The island also has more recent history. It was taken over during WW2 as a base in the equatorial pacific, with infrastructure built including a settlement, large forts and battlements, batteries and a dam.

The combination of the above make it the worlds most popular holiday destination.


The game will have 3 parts, the first part covers missions all around the island, surrounding islands and more – there are extensive cave networks, some of which have been repurposed as tunnels and fortresses, and sewer systems (not currently added to level in the latest game).
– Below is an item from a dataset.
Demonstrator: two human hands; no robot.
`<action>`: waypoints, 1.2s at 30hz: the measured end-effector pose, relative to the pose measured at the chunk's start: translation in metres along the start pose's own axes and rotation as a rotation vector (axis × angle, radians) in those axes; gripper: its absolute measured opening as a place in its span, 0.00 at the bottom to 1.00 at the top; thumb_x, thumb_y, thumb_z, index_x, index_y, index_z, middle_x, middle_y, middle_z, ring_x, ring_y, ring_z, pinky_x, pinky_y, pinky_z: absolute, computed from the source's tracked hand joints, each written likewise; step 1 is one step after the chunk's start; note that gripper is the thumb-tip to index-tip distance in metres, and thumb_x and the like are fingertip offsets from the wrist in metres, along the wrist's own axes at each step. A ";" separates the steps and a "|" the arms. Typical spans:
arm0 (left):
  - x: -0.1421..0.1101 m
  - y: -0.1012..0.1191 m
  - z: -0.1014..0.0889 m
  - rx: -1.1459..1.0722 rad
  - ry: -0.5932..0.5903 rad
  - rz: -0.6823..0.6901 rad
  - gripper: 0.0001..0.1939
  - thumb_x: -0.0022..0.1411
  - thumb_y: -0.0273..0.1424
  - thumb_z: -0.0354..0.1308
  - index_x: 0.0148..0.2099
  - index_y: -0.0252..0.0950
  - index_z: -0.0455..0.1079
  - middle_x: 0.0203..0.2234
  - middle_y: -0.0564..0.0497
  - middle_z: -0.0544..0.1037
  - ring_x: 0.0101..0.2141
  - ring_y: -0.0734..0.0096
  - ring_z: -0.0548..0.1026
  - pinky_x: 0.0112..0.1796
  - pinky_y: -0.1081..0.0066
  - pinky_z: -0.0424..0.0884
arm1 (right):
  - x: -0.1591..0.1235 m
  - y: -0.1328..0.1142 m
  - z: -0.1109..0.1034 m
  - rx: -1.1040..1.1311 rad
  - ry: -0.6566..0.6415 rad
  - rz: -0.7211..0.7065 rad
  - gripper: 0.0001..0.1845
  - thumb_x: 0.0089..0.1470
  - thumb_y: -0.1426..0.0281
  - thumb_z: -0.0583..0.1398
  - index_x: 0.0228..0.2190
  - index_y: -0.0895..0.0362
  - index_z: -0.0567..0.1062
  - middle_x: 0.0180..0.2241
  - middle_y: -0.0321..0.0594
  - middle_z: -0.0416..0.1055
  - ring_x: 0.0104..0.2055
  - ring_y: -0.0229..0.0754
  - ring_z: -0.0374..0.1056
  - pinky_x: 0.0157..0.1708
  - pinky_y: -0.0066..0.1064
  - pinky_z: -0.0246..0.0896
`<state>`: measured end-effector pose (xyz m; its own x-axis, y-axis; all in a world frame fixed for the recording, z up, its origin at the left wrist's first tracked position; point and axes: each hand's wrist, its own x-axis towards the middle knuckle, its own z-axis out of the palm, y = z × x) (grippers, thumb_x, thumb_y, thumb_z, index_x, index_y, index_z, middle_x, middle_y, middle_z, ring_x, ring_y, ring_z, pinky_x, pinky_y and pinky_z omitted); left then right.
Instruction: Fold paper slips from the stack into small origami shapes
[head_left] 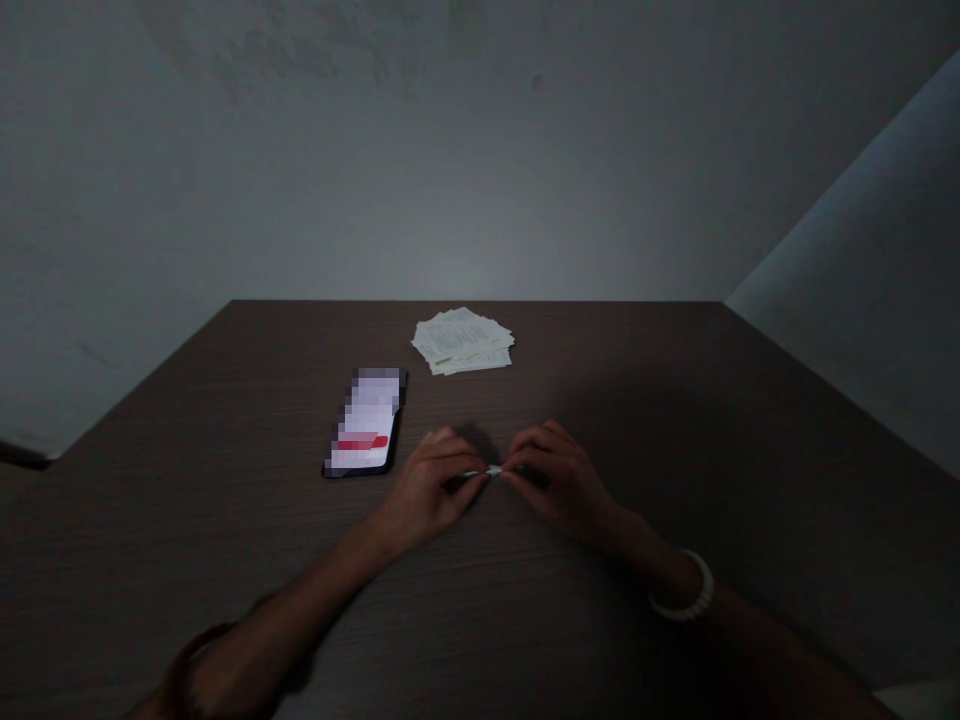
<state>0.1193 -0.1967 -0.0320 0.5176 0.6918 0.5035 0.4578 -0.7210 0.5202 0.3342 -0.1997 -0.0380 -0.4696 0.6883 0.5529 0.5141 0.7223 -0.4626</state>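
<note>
Your left hand (435, 485) and right hand (562, 478) meet low over the table (480, 620), each pinching one end of a small white strip (494, 470) between thumb and fingers. The strip sits between your fingertips, nearer the table's near side than its far edge; what it is, you cannot tell. The phone (365, 425), screen lit, lies just beyond and to the left of your left hand, apart from it. The papers (463, 340) lie in a loose, fanned pile near the far edge, which runs along the wall (480, 180). Bare tabletop opens widely to the right of your right hand, out to the slanting right edge, and more lies left of the phone. A pale bracelet (694, 590) rings your right wrist.
</note>
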 end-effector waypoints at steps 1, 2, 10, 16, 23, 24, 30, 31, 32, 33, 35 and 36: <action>0.001 0.001 0.000 0.002 0.004 0.000 0.06 0.63 0.28 0.56 0.36 0.38 0.75 0.30 0.51 0.77 0.34 0.66 0.70 0.37 0.64 0.66 | 0.000 -0.001 0.000 0.005 0.010 -0.005 0.02 0.55 0.72 0.61 0.34 0.54 0.74 0.37 0.40 0.71 0.40 0.42 0.66 0.41 0.36 0.61; 0.001 0.001 -0.001 0.001 0.004 0.002 0.06 0.63 0.27 0.56 0.35 0.38 0.75 0.29 0.51 0.77 0.33 0.67 0.70 0.37 0.65 0.65 | 0.000 -0.002 0.000 0.007 0.019 -0.012 0.03 0.55 0.72 0.61 0.34 0.53 0.74 0.37 0.40 0.71 0.40 0.42 0.66 0.41 0.36 0.61; 0.004 0.007 -0.001 -0.009 0.000 0.027 0.06 0.63 0.28 0.56 0.35 0.38 0.75 0.29 0.52 0.77 0.32 0.68 0.68 0.37 0.65 0.64 | 0.002 -0.004 0.001 0.003 0.022 -0.055 0.03 0.55 0.72 0.62 0.34 0.53 0.74 0.38 0.40 0.71 0.40 0.42 0.65 0.41 0.35 0.61; 0.004 0.007 -0.001 -0.006 -0.016 0.019 0.07 0.64 0.28 0.55 0.35 0.39 0.74 0.29 0.52 0.76 0.33 0.68 0.68 0.38 0.65 0.64 | 0.002 -0.005 0.002 -0.046 0.002 -0.055 0.02 0.57 0.73 0.59 0.33 0.54 0.73 0.36 0.39 0.70 0.38 0.41 0.65 0.43 0.37 0.60; 0.002 0.008 0.000 -0.007 -0.049 0.018 0.07 0.64 0.29 0.55 0.37 0.39 0.74 0.30 0.51 0.76 0.34 0.66 0.68 0.38 0.65 0.64 | 0.002 -0.008 0.003 -0.042 -0.006 -0.069 0.04 0.55 0.75 0.59 0.33 0.54 0.71 0.38 0.41 0.67 0.40 0.42 0.64 0.41 0.36 0.61; 0.002 0.008 0.000 -0.014 -0.052 0.018 0.07 0.64 0.29 0.54 0.37 0.38 0.74 0.30 0.51 0.76 0.34 0.66 0.68 0.37 0.65 0.64 | 0.002 -0.008 0.003 -0.041 -0.009 -0.066 0.04 0.55 0.75 0.59 0.33 0.54 0.71 0.38 0.41 0.67 0.41 0.42 0.64 0.41 0.36 0.61; 0.003 0.009 -0.001 -0.023 -0.015 0.012 0.08 0.64 0.28 0.54 0.35 0.37 0.74 0.28 0.51 0.75 0.32 0.67 0.68 0.36 0.66 0.64 | 0.001 -0.005 0.001 -0.022 -0.002 -0.034 0.02 0.57 0.71 0.60 0.34 0.53 0.73 0.39 0.41 0.67 0.42 0.42 0.64 0.42 0.35 0.62; 0.003 0.009 -0.001 -0.019 -0.009 0.007 0.07 0.64 0.29 0.55 0.35 0.37 0.74 0.29 0.51 0.75 0.32 0.68 0.68 0.36 0.66 0.64 | 0.001 -0.004 0.001 -0.022 0.006 -0.028 0.01 0.57 0.71 0.61 0.34 0.53 0.74 0.39 0.41 0.67 0.42 0.42 0.64 0.42 0.35 0.62; 0.003 0.009 -0.002 -0.017 -0.007 0.003 0.07 0.64 0.29 0.55 0.36 0.37 0.74 0.29 0.51 0.75 0.32 0.68 0.68 0.36 0.66 0.64 | 0.000 -0.003 0.000 -0.021 0.010 -0.023 0.01 0.57 0.70 0.61 0.34 0.53 0.74 0.39 0.41 0.67 0.41 0.42 0.64 0.42 0.35 0.62; 0.003 0.009 -0.002 -0.016 -0.008 -0.001 0.07 0.64 0.29 0.54 0.36 0.37 0.74 0.29 0.51 0.75 0.32 0.68 0.68 0.36 0.66 0.64 | 0.000 -0.002 0.000 -0.022 0.012 -0.017 0.01 0.57 0.70 0.61 0.34 0.53 0.74 0.39 0.41 0.68 0.41 0.42 0.64 0.41 0.35 0.63; 0.003 0.009 -0.003 -0.018 -0.012 -0.003 0.08 0.65 0.29 0.54 0.36 0.37 0.74 0.29 0.51 0.75 0.33 0.68 0.68 0.36 0.66 0.64 | -0.001 -0.001 -0.001 -0.025 0.015 -0.007 0.01 0.56 0.70 0.61 0.34 0.53 0.74 0.39 0.41 0.68 0.41 0.42 0.64 0.40 0.35 0.63; 0.003 0.009 -0.003 -0.020 -0.009 -0.001 0.08 0.65 0.29 0.54 0.36 0.37 0.74 0.29 0.51 0.75 0.33 0.68 0.68 0.36 0.66 0.64 | -0.001 0.000 -0.001 -0.026 0.017 -0.004 0.01 0.56 0.69 0.61 0.33 0.53 0.75 0.39 0.41 0.68 0.41 0.42 0.64 0.40 0.35 0.63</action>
<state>0.1229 -0.2014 -0.0239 0.5236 0.6924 0.4964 0.4439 -0.7191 0.5347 0.3355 -0.2007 -0.0375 -0.4599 0.6838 0.5666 0.5306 0.7232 -0.4421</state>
The game moves on to traveling to the moon where some secrets are revealed, along with a method of then traveling to Mars where the culmination of events happens along with the tools/weapons needed for the final boss fight back on the island.


The first UE game for this storyline I started creating was a replica of the big smoke city I’d been living in before shifting into the country. It quickly became apparent that it needed too many custom materials and textures – my 1080ti couldn’t handle it and I still needed more experience about optimizing. It was at that point I got the contract for the security devices so I had a pause for about a year.

The next one went a lot better, I’d written more plugins at that point and had a fairly good idea on how much stuff I could throw at the UE4.25 screen so I had a decent island level 2km x 2km with roads/railway and city/gas stations, electric utilities, vehicles etc – all running around 90FPS on my 1080ti – but it wasn’t big enough – I wanted a full 4km runway, lots of distance between certain parts and I really wanted to create big tropical beaches and bays – I needed a bigger level.

So UE5 came along, and having gone through the iterations of UE4 I decided to do no more than experiment until 5.5 came out – I’ve built and re-built a 144km2 map many times now in many ways – it’s just the size I want for my game, it gives just the right impressions.

Currently I’m still sculpting and painting the level in my (very limited) free time – my main time is spent between land maintenance (this time last year I was working full time at a game studio and trying to keep my head above water with the plugins so had no time to tame the jungle) and polishing up the game framework, which is the rdInst plugin – it has most of the render/streaming/proxy/pickup system in it, doing all the grunt work.